After Canada 150: Artpreneuer conference aims to help artists navigate the way ahead

Malika Welsh is helping organize Artpreneur. Photo: Maggie Parkhill

By Maggie Parkhill

With the curtain about to come down on Canada 150 celebrations, local artists are beginning to look ahead for fresh opportunities to showcase their work. But in case they need some help, the annual Artpreneur gathering is a ready resource.

The annual conference has been held in Ottawa since 2013. The year’s event on Nov. 4 has been dubbed Canada 151: Let’s Get to Work to highlight the challenge facing artists.

“We create things that are beautiful and thought-provoking, but how do we get those creations into a gallery, or how do we get those creations onto a stage?” says Artpreneur organizer Malika Welsh of the Ottawa School of Art. “It’s about going from being a punk band in your basement to showing out at Club SAW.”

Welsh says that by connecting artists connect to local business leaders, artists can learn how to grow their work and their audience.

“If you’re going to be making a website, if you’re going to do promo videos, how do you go about doing that?” Welsh asks. “All of those interpersonal and business skills that artists may not have picked up, that is what we want people to take away from the conference.”

The event Saturday is at the Shenkman Arts Centre in Orleans.

Artpreneur is bringing together artists and business leaders who have met the challenge getting art to a market to show attendees that they can make it, too.

The keynote presentation will be by Alexandra Badzak, director of the Ottawa Art Gallery, in discussion with The Latest Artists (aka Andrew and Deborah O’Malley) and visual artist Anna Williams.

“We’ve gone through this whole year of spectacle and great opportunities for artists in all disciplines,” says Welsh, “but what happens after that?

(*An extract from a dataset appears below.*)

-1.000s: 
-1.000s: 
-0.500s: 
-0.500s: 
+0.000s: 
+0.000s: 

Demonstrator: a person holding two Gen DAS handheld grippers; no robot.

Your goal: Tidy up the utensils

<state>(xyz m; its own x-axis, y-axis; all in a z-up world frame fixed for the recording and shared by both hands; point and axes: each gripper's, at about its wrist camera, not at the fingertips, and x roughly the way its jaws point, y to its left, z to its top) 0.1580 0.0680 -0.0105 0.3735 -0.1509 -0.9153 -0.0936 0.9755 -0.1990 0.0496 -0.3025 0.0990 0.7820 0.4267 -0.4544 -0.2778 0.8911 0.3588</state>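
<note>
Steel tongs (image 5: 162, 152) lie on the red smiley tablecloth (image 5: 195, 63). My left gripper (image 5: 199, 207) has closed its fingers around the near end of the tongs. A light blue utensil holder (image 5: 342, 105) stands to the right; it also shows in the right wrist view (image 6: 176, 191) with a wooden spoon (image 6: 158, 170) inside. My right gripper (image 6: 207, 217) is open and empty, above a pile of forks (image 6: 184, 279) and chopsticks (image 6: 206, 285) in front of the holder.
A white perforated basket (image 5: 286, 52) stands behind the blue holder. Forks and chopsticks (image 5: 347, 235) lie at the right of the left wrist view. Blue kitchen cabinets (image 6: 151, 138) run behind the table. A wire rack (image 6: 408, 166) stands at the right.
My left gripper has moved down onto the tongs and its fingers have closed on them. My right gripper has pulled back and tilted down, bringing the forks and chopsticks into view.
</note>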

“How do we keep that momentum and keep that disruption going through the next year?” Welsh asks. She says she hopes to continue this discussion at the conference, brainstorming ways to keep creating opportunities for artists moving forward.

“We’re looking to leave you with both the hard skills to promote yourself in any discipline, but also looking at what the future entails,” she says.

When it comes to the future of the arts in Ottawa, Welsh isn’t worried.

“I feel like the direction that Ottawa is going when it comes to celebrating our arts and our artists is only positive,” she says.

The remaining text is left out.